**Assignment**.
Give the data again exactly as it appears, excluding any pictures.
*** Given information ***
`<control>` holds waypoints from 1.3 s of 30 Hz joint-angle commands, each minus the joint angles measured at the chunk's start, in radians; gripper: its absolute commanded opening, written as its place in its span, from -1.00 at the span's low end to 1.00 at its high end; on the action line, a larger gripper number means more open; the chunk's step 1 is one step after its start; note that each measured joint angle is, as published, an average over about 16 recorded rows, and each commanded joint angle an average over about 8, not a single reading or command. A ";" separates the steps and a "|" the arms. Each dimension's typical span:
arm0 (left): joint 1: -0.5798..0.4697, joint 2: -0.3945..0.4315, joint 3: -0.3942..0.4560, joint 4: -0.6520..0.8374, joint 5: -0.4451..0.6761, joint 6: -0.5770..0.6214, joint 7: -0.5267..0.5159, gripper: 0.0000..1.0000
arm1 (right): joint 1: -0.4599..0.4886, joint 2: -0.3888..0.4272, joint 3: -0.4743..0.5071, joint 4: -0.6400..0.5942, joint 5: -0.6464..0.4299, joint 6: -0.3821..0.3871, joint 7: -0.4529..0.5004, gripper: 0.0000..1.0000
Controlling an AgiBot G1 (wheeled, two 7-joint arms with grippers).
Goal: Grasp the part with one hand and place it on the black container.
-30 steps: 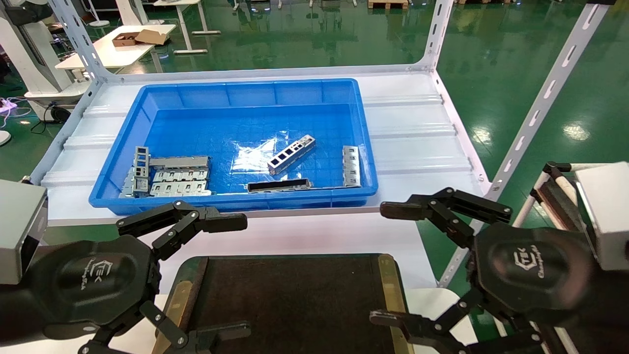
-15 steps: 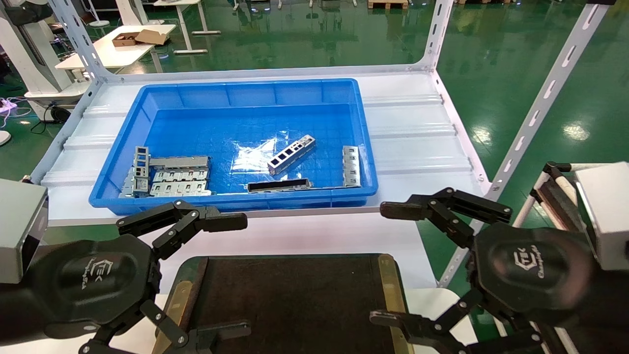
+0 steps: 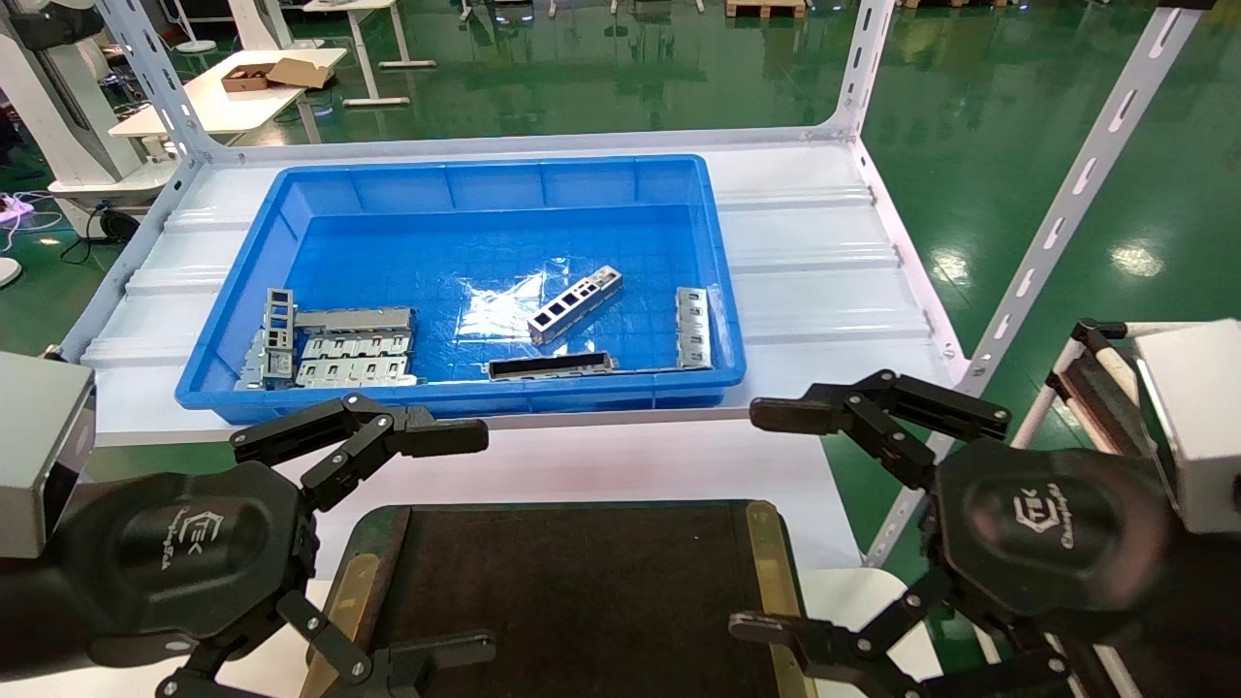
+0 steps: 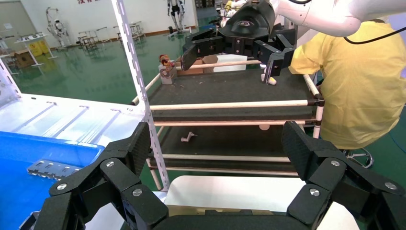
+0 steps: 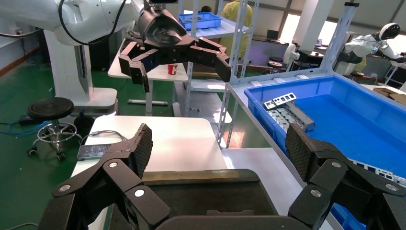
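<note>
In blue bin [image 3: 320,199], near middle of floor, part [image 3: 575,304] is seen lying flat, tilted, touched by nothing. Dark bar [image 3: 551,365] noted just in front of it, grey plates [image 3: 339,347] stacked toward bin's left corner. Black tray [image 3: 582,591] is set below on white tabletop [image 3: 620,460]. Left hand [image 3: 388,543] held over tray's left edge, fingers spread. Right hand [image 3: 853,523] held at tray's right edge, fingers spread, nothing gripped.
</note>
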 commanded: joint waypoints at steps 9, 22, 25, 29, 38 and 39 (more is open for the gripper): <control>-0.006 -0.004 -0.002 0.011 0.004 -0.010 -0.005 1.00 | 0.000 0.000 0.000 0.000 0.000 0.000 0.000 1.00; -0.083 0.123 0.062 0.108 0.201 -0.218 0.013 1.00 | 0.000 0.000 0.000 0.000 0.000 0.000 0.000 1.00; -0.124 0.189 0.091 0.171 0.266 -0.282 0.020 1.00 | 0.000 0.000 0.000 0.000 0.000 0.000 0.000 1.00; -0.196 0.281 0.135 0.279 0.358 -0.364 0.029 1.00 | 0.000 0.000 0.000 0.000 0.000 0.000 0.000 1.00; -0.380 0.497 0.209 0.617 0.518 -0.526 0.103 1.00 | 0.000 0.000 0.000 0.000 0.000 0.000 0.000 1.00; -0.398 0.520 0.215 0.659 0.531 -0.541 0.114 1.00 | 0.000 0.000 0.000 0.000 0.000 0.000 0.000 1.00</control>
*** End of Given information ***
**Exercise answer**.
`<control>` holds waypoints from 1.3 s of 30 Hz joint-angle commands, each minus the joint angles measured at the chunk's start, in radians; gripper: its absolute commanded opening, written as its place in its span, from -1.00 at the span's low end to 1.00 at its high end; on the action line, a larger gripper number means more open; the chunk's step 1 is one step after its start; note that each measured joint angle is, as published, an average over about 16 recorded rows, and each commanded joint angle an average over about 8, not a single reading or command. A ";" separates the steps and a "|" the arms. Each dimension's typical span:
arm0 (left): joint 1: -0.5798..0.4697, joint 2: -0.3945..0.4315, joint 3: -0.3942..0.4560, joint 4: -0.6520..0.8374, joint 5: -0.4451..0.6761, joint 6: -0.5770..0.6214, joint 7: -0.5267..0.5159, gripper: 0.0000..1.0000
arm1 (right): joint 1: -0.4599..0.4886, joint 2: -0.3888..0.4272, joint 3: -0.4743..0.5071, joint 4: -0.6400..0.5942, joint 5: -0.6464..0.4299, joint 6: -0.3821..0.3871, joint 7: -0.4529..0.5004, gripper: 0.0000..1.0000
Controlling an AgiBot G1 (wheeled, two 7-joint arms with grippers).
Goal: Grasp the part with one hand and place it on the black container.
-30 steps: 
-15 steps: 
+0 steps: 
+0 steps: 
+0 steps: 
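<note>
In blue bin [image 3: 320,199], near middle of floor, part [image 3: 575,304] is seen lying flat, tilted, touched by nothing. Dark bar [image 3: 551,365] noted just in front of it, grey plates [image 3: 339,347] stacked toward bin's left corner. Black tray [image 3: 582,591] is set below on white tabletop [image 3: 620,460]. Left hand [image 3: 388,543] held over tray's left edge, fingers spread. Right hand [image 3: 853,523] held at tray's right edge, fingers spread, nothing gripped.
</note>
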 commanded: joint waypoints at steps 9, 22, 25, 29, 38 and 39 (more is open for the gripper): <control>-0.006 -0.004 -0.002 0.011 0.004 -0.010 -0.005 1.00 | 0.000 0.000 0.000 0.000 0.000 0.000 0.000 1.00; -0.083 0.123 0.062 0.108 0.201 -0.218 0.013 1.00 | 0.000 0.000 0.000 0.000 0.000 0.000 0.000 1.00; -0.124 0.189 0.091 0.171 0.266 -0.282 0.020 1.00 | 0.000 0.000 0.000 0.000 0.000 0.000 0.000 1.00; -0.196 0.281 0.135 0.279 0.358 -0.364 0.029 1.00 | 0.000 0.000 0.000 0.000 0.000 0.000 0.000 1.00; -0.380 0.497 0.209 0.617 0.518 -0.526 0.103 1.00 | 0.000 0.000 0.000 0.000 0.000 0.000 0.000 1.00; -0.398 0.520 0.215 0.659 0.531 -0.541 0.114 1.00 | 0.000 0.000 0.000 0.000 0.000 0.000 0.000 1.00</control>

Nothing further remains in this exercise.